24 de abril de 2005

Bom Combate

Jornal O Estado do Maranhão   
Segundo estimativa da Controladoria Geral da União – CGU, os municípios brasileiros desviaram 20% de todas as transferências recebidas do governo federal no ano passado, uma enorme massa de dezenas de bilhões de reais. Casos de fraudes são freqüentes, chegando, algumas, a ser hilárias, sem deixar de caracterizar a cultura do roubo de recursos públicos, afinal arrancados do bolso de todos nós, embora algumas pessoas acreditem, ou finjam acreditar, que os governos são capazes de produzir qualquer forma de riqueza.
Há edificantes exemplos. Um edital de licitação foi publicado em um único exemplar do jornal de uma cidade, num faz-de-conta que não apareceu nos demais exemplares que circularam na mesma data atribuída ao filho único. Num município maranhense, dinheiro do Programa de Erradicação do Trabalho Infantil foi utilizado para a compra de caixões e ventiladores. Foram encontradas irregularidades graves em 90% das auditorias da CGU. Nos 10% restantes, há falhas de variados tipos e graus.
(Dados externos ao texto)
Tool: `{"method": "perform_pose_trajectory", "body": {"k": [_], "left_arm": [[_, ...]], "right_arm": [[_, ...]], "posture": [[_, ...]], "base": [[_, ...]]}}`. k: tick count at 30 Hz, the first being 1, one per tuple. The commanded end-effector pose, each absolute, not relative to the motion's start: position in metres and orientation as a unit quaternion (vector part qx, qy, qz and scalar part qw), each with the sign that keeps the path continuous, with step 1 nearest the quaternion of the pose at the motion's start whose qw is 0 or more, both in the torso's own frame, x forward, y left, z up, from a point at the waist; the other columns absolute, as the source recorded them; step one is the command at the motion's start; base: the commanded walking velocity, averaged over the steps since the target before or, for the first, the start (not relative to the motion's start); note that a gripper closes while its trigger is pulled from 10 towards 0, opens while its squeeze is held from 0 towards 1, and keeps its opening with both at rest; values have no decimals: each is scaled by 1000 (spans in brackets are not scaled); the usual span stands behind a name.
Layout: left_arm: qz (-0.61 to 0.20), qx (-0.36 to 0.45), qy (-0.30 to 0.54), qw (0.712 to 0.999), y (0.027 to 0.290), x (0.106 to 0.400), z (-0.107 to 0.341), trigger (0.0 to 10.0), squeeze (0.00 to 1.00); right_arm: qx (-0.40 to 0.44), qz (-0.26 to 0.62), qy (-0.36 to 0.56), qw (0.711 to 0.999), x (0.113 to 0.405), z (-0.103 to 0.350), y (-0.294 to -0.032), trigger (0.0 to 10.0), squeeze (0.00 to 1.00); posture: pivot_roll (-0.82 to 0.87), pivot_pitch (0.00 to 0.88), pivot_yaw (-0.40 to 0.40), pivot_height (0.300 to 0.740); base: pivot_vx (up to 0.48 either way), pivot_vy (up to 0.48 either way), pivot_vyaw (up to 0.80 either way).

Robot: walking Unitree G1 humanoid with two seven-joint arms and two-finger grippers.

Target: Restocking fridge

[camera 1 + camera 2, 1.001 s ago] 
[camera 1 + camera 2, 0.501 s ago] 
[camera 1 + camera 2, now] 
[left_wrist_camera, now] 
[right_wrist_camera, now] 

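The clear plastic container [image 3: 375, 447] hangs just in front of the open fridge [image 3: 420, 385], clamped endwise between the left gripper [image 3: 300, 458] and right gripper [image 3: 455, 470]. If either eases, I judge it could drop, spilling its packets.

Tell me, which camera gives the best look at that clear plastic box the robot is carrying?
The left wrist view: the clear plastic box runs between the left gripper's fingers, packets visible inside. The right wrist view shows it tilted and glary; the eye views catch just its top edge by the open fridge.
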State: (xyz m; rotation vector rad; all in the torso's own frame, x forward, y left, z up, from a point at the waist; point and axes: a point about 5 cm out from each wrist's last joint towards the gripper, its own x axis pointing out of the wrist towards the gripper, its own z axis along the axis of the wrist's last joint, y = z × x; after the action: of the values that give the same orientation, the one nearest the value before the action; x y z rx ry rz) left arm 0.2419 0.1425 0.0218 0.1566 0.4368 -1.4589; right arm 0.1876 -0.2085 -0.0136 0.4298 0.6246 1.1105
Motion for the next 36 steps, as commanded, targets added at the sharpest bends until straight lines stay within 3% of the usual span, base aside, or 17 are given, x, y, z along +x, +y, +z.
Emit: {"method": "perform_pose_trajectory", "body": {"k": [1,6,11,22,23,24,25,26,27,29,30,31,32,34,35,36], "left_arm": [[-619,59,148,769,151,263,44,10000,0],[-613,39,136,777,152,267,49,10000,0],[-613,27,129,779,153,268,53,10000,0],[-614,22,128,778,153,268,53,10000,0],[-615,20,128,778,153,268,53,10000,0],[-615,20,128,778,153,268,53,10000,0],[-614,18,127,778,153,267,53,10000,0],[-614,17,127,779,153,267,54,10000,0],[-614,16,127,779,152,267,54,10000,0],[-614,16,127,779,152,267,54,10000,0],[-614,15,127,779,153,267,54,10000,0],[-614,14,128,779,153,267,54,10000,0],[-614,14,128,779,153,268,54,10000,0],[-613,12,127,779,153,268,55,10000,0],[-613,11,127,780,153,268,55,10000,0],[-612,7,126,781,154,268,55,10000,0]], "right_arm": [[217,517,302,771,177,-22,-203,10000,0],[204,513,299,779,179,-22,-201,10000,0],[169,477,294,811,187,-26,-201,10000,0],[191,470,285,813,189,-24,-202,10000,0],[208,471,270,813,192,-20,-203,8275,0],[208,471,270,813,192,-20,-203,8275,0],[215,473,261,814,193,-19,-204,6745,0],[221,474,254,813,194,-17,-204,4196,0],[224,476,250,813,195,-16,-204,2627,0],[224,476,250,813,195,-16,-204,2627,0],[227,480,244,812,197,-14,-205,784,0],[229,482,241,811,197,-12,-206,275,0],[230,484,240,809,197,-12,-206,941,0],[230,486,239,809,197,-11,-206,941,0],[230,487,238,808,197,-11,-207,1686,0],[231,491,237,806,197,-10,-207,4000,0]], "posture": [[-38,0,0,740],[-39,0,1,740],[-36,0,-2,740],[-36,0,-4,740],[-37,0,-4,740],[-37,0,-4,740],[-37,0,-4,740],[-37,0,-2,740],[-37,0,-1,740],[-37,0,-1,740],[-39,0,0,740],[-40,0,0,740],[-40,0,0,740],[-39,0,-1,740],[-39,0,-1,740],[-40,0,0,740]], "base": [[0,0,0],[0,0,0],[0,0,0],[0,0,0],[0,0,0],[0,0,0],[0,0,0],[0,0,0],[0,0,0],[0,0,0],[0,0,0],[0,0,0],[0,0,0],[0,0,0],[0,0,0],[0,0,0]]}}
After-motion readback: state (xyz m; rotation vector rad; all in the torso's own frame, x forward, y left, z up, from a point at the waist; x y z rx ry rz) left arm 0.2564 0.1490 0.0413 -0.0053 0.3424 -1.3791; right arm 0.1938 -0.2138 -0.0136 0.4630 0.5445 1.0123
Os conselhos municipais, criados exatamente para acompanhamento pelas comunidades da aplicação dos recursos, são manipulados politicamente e estão cheios de cunhados, compadres e comadres, esposas e maridos, filhos, sobrinhos, caseiros, vaqueiros e outros aderentes dos chefetes locais.
A fiscalização é apoiada com entusiasmo pela população, mas enfrenta resistências, claro. Surpreendente seria a tranqüila aceitação pelos investigados. Prefeitos e entidades que os representam, utilizando-se do argumento de ilegalidade do sistema de sorteio para selecionar os municípios, impetraram 8 mandados de segurança contra a CGU, todos rejeitados pelo Superior Tribunal de Justiça. Mais de 740 municípios já foram submetidos a detalhada análise cujos resultados estão no portal da transparência do governo federal no endereço www.portaldatransparencia.gov.br.
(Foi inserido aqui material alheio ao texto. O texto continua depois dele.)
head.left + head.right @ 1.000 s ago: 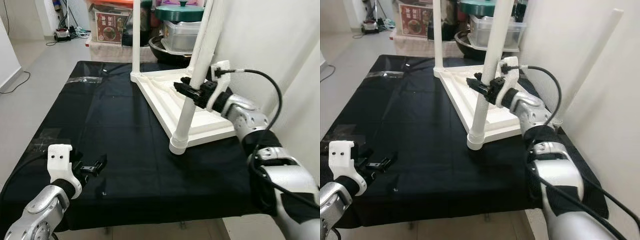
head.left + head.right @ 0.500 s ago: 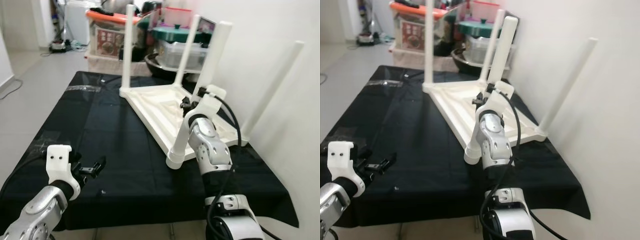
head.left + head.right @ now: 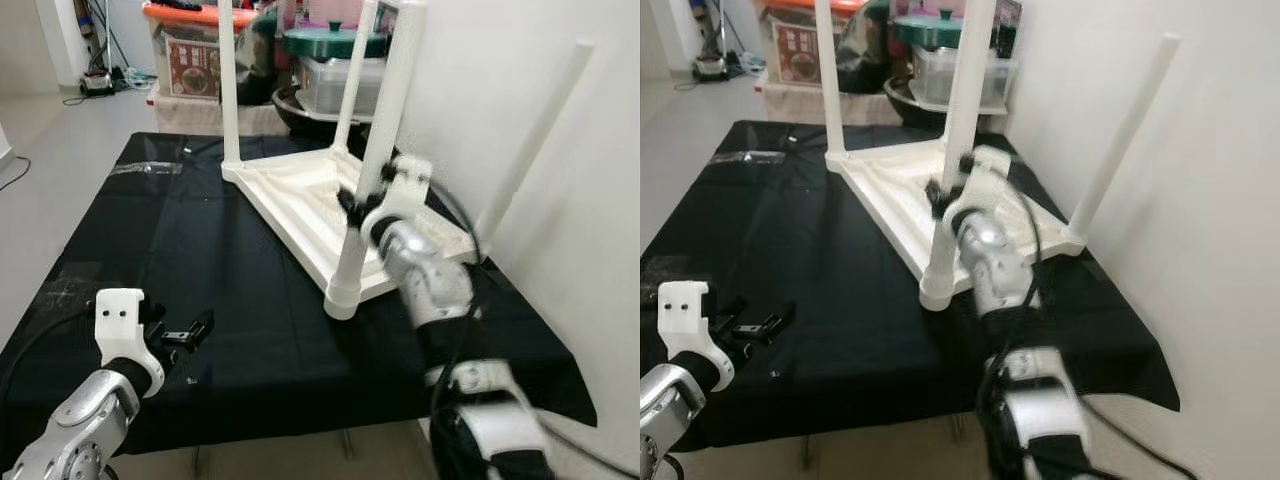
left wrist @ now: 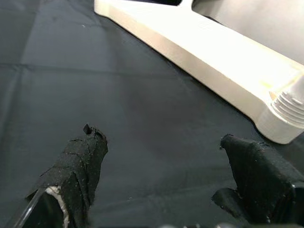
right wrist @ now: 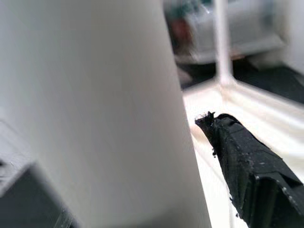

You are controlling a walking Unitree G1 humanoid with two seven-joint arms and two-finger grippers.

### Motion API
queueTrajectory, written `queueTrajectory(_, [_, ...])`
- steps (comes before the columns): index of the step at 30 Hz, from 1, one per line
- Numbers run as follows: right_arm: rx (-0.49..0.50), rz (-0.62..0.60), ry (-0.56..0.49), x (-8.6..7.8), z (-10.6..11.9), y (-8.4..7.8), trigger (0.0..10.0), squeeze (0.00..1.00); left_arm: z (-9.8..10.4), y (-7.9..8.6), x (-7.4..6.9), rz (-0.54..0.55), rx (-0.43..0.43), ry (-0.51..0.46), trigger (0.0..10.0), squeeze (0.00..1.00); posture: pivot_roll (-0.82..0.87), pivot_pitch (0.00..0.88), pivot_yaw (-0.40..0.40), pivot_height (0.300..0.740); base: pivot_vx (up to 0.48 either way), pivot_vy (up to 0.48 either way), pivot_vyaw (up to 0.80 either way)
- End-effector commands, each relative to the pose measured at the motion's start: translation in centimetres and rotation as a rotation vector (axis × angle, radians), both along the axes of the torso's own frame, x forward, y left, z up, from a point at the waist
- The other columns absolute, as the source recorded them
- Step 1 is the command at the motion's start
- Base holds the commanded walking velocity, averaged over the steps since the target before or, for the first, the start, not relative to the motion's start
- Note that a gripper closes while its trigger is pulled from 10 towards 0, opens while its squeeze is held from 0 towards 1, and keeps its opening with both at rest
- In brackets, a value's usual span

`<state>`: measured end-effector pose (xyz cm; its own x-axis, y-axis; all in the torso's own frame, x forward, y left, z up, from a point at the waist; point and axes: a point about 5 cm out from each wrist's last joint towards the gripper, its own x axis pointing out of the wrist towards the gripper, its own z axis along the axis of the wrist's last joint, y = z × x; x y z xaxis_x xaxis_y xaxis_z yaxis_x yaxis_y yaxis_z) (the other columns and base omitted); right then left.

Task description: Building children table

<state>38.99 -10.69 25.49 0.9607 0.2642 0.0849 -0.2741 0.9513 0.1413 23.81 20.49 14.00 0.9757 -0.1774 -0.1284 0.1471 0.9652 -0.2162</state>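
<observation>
While the black-draped tabletop [image 3: 200,250] carries the whole assembly, the white children's table [image 3: 300,195] lies inverted on its far right part, top face down and four legs pointing up. Beyond it stand storage boxes and a green-lidded pot [image 3: 330,42].

The nearest leg [image 3: 375,160], seated in the corner socket closest to the robot, rises with its long axis near vertical, leaning slightly away. The right claw [image 3: 355,205] is at this leg partway up its length; the right wrist view shows the leg's white shaft directly against one black finger [image 5: 247,166], so the claw is judged closed around the leg, though motion blur prevents confirming contact on both sides.

The left claw [image 3: 185,335] hovers low over bare cloth at the near left, fingers spread wide and holding nothing; the corner socket [image 4: 285,126] lies ahead of it, well apart.

The right arm is plainly the nearer. Any turning or pressing of the leg must follow its upright axis.
</observation>
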Motion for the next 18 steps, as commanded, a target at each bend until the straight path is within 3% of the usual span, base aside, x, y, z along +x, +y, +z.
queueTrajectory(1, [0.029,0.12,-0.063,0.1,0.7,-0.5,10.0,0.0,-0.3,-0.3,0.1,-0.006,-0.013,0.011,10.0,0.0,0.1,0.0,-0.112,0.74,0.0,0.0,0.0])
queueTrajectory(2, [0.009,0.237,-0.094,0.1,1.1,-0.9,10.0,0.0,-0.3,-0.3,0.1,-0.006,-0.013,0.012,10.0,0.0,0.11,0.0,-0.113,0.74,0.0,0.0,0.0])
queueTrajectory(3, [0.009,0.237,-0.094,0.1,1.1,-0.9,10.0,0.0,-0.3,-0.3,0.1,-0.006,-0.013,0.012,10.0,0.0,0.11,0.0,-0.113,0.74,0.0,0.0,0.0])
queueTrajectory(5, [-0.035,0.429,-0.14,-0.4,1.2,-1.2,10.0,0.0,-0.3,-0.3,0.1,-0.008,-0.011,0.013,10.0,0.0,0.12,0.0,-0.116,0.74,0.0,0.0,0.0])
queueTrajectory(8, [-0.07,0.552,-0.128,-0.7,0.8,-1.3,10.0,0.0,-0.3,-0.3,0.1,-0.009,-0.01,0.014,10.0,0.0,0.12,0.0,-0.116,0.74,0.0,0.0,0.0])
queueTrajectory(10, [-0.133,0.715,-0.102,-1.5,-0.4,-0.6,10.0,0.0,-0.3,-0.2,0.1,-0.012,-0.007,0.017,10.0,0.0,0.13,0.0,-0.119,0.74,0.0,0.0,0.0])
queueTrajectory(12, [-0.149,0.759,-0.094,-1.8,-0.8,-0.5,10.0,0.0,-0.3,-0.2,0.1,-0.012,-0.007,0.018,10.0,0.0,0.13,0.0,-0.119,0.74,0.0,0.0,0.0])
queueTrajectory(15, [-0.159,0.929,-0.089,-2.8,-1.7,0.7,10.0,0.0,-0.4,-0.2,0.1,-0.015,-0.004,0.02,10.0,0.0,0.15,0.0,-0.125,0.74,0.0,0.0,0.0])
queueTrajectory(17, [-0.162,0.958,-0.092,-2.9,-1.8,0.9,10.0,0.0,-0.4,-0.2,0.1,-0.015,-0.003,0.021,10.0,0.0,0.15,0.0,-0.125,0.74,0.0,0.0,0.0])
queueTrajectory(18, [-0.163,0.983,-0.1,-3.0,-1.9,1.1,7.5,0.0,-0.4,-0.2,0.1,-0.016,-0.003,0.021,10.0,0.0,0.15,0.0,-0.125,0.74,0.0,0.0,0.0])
Com respeito, especificamente, ao Programa Nacional de Alimentação Escolar – PNAE, a situação não é melhor. Quase mil municípios em todo Brasil, sendo 75 no Maranhão, estão ameaçadas de não receber este ano recursos para a merenda escolar. Nesses casos, os prefeitos que terminaram seus mandatos em 2004 não apresentaram ao Fundo Nacional de Desenvolvimento da Educação – FNDE a prestação de contas do dinheiro recebido nesse ano, por não acreditarem, acho eu, em punição.
Faz sentido pensar dessa forma em vista da história passada de nossa justiça, de deixar impunes gestores públicos irresponsáveis. Alguns dos ex-prefeitos não deixaram nas prefeituras sequer os documentos necessários à prestação de contas. Os atuais terão de tomar medidas legais contra seus antecessores a fim de evitar suspensão, a partir deste mês, do repasse dos valores da merenda escolar.
O espírito de irresponsabilidade de comportamentos como esses reforçou, recentemente, as persistentes tentativas em diversos escalões e setores de nosso mundo político de desfigurar a Lei de Responsabilidade Fiscal, nela abrindo brechas aqui e ali e, com estas, o caminho para mais corrupção, com ameaça ao equilíbrio das finanças públicas e o controle da inflação. Já tem até gente defendendo o incentivo a “um pouco de inflação”, situação supostamente saudável à economia, mal sabendo, ou ignorando de propósito, não existir exemplo na história econômica de “um pouco de inflação” que não tenha se tornado muita inflação, com os resultados negativos sobre os quais não vale nem o trabalho de fazer comentários, por sua obviedade. Deixemos o governo do novo PT manter o fogo cerrado em uma das poucas áreas em que ele tem boa pontaria.
Quem sabe, a continuar o trabalho da AGU, o governo possa acrescentar a sua lista de poucos acertos esse do bom combate à corrupção com a artilharia certeira da transparência. Vamos ver.